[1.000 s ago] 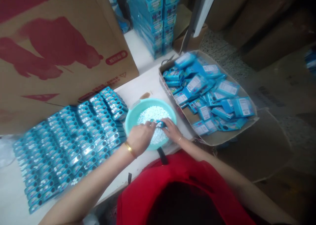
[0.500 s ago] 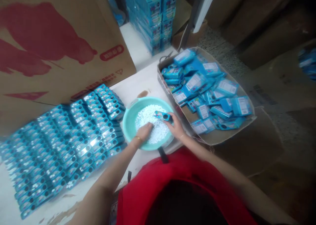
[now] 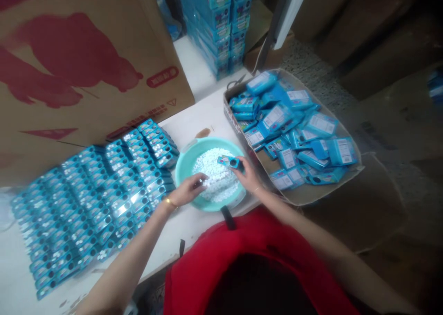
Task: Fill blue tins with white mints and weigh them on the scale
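White table, brown-stained; speckled grey floor beyond, dimmer toward right.

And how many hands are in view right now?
2: the left hand at the left side of the turquoise basin, and the right hand at its right side, holding a small blue box. No other hand shows.

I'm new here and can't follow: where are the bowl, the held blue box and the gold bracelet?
Bowl [image 3: 187,161], head view: inner left wall.
Blue box [image 3: 227,161], head view: its long face.
Gold bracelet [image 3: 169,201], head view: bright band.
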The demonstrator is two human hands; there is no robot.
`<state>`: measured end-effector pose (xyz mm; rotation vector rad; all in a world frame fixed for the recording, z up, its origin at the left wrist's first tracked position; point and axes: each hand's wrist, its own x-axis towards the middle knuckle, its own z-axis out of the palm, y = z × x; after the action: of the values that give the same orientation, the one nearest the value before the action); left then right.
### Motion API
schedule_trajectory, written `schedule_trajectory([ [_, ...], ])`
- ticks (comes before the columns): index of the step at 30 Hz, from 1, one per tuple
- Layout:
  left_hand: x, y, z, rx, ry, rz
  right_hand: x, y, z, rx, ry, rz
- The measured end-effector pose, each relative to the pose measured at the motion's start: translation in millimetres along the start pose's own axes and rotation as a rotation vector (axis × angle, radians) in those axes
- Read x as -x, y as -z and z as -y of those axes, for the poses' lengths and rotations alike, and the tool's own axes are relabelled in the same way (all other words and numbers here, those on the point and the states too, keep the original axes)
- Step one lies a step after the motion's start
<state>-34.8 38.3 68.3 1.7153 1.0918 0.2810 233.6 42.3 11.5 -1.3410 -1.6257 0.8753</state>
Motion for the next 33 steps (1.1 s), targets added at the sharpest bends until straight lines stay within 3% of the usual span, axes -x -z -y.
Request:
schedule_trajectory([
  [5,-5,28.9,-51,-0.300,-0.042,0.004,6,-8,-3,0.036,0.128,0.116],
  [12,-20,8.8,-134,-0.990,0.186,0.156,15,-19,-7,0.054,0.189,0.148],
  [15,-15,11.1,-147,-1.071,0.181,0.161,16,-18,-8,0.033,0.177,0.126],
  [17,-16,20.1,-131,-1.050,0.196,0.096,16,-15,-9,0.024,0.162,0.101],
  [20,-29,28.6,-74,-0.933,0.266,-0.066,15,-10,-11,0.013,0.108,0.081],
  [22,-44,21.7,-27,-0.814,0.363,-0.082,14,-9,-12,0.006,0.056,0.054],
  [25,-62,-6.7,26,-0.734,0.357,-0.013,14,-11,-13,0.019,-0.024,0.016],
  [28,-62,-41.5,50,-0.645,0.282,0.058,18,-11,-14,0.060,-0.095,0.018],
  [33,-43,-89.9,57,-0.419,0.113,0.175,41,1,-11,0.114,-0.185,0.015],
])
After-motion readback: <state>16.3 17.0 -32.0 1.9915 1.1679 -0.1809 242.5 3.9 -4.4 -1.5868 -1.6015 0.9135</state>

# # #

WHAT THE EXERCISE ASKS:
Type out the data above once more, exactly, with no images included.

OUTPUT BELOW:
[1.000 s ago] 
[0.500 s ago] 
[now] 
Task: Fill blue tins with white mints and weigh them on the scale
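White table, brown-stained; speckled grey floor beyond, dimmer toward right.

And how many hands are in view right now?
2: the left hand at the left side of the turquoise basin, and the right hand at its right side, holding a small blue box. No other hand shows.

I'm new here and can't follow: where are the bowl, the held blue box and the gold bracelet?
Bowl [image 3: 187,161], head view: inner left wall.
Blue box [image 3: 227,161], head view: its long face.
Gold bracelet [image 3: 169,201], head view: bright band.
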The demonstrator is two human hands; there is no robot.
`<state>`: measured end-effector pose (xyz mm; rotation vector rad; all in a world frame fixed for the recording, z up, its origin at the left wrist's first tracked position; point and axes: each hand's wrist, its own x-axis towards the middle knuckle, its own z-axis out of the palm, y = z × x; after the action: of the values that give the same orientation, the one nearest the value before the action); left then right.
### Motion API
schedule_trajectory, written `schedule_trajectory([ [_, ...], ])`
- ticks (comes before the columns): index of the step at 30 Hz, from 1, one per tuple
- Layout:
  left_hand: x, y, z, rx, ry, rz
  right_hand: x, y, z, rx, ry, rz
- The measured end-effector pose, each relative to the pose measured at the motion's start: translation in millimetres along the start pose's own axes and rotation as a rotation vector (axis × angle, radians) in those axes
- Read x as -x, y as -z and z as -y of those axes, for the poses' lengths and rotations alike, and the tool's own axes are relabelled in the same way (all other words and numbers here, those on the point and the states too, keep the original axes)
- Step one lies a step after the motion's start
<state>-34.8 38.3 68.3 1.7153 1.0918 0.2810 233.6 42.3 11.5 -1.3410 -1.6257 0.8753</state>
Motion for the next 33 steps (1.1 s), targets added at the sharpest bends until straight lines stay within 3% of the usual span, axes -x -z -y.
Request:
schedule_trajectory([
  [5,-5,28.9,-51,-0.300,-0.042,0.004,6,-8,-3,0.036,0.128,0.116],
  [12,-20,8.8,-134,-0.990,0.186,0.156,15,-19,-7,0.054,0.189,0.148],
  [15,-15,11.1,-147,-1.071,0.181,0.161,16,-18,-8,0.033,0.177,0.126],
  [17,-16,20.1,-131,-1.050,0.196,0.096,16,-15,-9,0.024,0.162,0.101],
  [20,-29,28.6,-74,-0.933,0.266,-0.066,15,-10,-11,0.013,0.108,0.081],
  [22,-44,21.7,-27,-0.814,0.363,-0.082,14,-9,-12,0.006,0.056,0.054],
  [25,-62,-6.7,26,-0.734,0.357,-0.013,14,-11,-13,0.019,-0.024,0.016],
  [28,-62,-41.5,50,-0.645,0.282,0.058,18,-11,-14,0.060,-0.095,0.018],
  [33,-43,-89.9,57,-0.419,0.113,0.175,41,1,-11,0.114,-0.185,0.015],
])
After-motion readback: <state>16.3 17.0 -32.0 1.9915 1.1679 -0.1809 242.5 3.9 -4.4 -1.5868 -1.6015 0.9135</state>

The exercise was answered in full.